Materials and methods

Chemicals and reagents

BMS202 and BMS1166 were purchased from MedChemExpress LLC (Monmouth Junction, NJ, USA). Rifubutin, kaempferol, tannic acid, and cosmosiin were purchased from Cayman Chemical (Ann Arbor, MI, USA). Ellagic acid and resveratrol were purchased from Sigma Chemical Co. (St. Louis, MO, USA). Urolithin A (13) and pentagalloyl glucose (14) were synthesized and isolated, respectively, by our group as previously reported. Phosphate-buffered saline (PBS, pH 7.2) and dimethylsulfoxide (DMSO) were purchased from Thermo Fisher Scientific (Waltham, MA, USA). The test compounds were dissolved in DMSO (at 100 mM as a stock solution) and stored at -80°C for further use.

PD-1/PD-L1 function assay with pair ELISA

The PD-l/PD-L1 blockade effect was determined by a pair ELISA assay kit (ACRO Biosystems, Newark, DE, USA).
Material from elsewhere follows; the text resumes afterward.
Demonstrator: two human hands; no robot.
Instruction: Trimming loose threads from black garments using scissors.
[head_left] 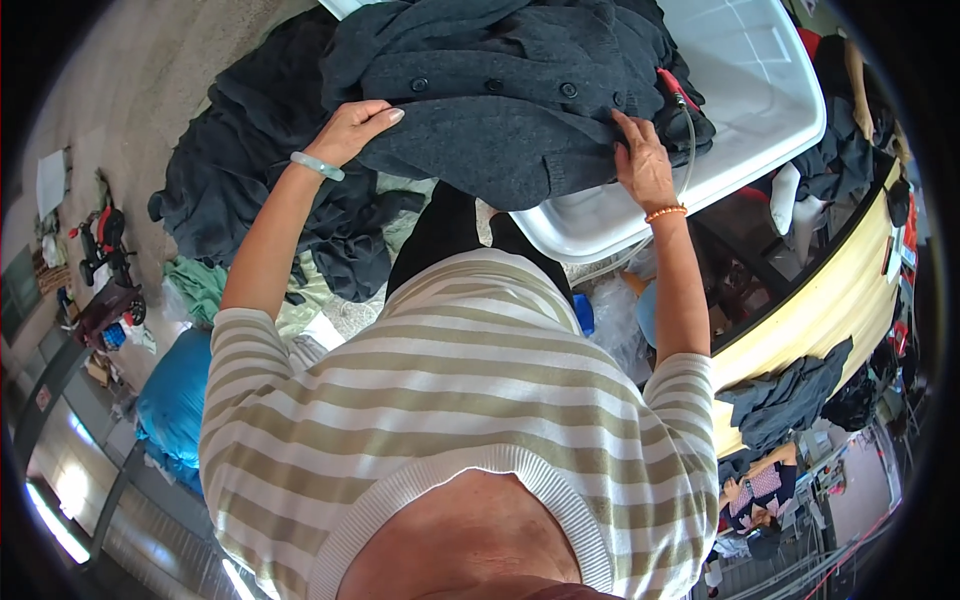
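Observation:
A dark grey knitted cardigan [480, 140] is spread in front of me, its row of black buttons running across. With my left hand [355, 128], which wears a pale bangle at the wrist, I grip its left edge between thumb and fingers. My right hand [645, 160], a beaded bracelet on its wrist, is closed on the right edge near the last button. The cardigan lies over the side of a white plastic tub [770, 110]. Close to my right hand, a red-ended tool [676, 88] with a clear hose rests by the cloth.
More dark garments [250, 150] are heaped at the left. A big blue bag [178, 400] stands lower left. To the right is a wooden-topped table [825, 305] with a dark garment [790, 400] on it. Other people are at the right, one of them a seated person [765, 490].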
Briefly, human PD-L1 (200 ng/per well) was coated into a 96-well microplate and incubated overnight at 4°C. Next, the plate was washed with washing buffer followed by incubating with blocking buffer at room temperature for 1.5 h. Test samples were then added (at concentrations of 10 and 100 μM dissolved in dilution buffer with 0.1% of DMSO) prior to adding human PD-1-biotin (200 ng/per well). The plate was incubated at room temperature for 1 h. After horseradish peroxidase-conjugated streptavidin was added and incubated at room temperature for 1 h, the substrate was added into each well and incubated at room temperature for 20 min. The stop solution was then added to each well followed by measuring the absorbance of each well at a wavelength of 450 nm using a SpectraMax M2 plate reader (Molecular Devices; Sunnyvale, CA, USA).
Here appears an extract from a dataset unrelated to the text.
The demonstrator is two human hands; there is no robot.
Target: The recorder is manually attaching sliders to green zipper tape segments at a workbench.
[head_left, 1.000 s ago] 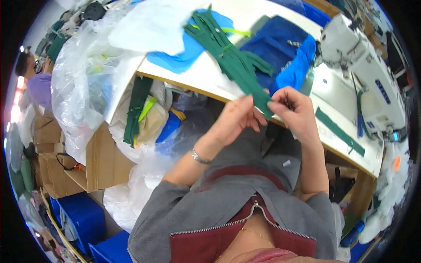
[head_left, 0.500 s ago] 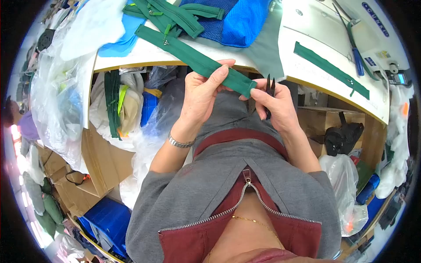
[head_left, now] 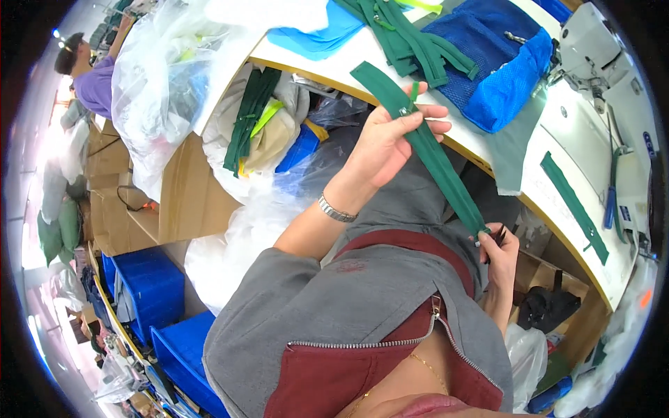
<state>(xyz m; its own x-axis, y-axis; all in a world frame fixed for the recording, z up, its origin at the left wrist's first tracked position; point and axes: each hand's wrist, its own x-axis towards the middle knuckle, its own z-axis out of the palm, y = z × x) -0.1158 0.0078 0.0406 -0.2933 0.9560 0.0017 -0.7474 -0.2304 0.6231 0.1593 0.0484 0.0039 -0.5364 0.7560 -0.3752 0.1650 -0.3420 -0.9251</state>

PD-1/PD-L1 binding assay with SPR

The PD-1/PD-L1 binding affinity of test natural compounds was measured on a SPR Biacore T200 instrument (GE Healthcare; Marlborough, MA, USA). Human PD-L1and PD-1 proteins (both with a Fc Tag) were purchased from ACRO Biosystems (Newark, DE, USA). Carboxymethylated CM 5 SPR chips were purchased from GE Healthcare (Marlborough, MA, USA). The SPR binding channels were set as: Cell-1, blank immobilization; Cell-2, human PD-L1 protein was immobilized by the injection of protein solution (40 μg/mL) in sodium acetate buffer (10 mM; pH 4.5); Cell-3, human PD-1 protein was immobilized by the injection of protein solution (40 μg/mL) in sodium acetate buffer (10 mM; pH 5.0). Approximately, 5500 and 4500 RU of human PD-1 and PD-L1 proteins, respectively, were immobilized on the flow cells with an amine coupling method.

Results and discussion

Category I: PD-1/PD-L1 inhibitors bind to PD-1 and PD-L1 (tannic acid and kaempferol)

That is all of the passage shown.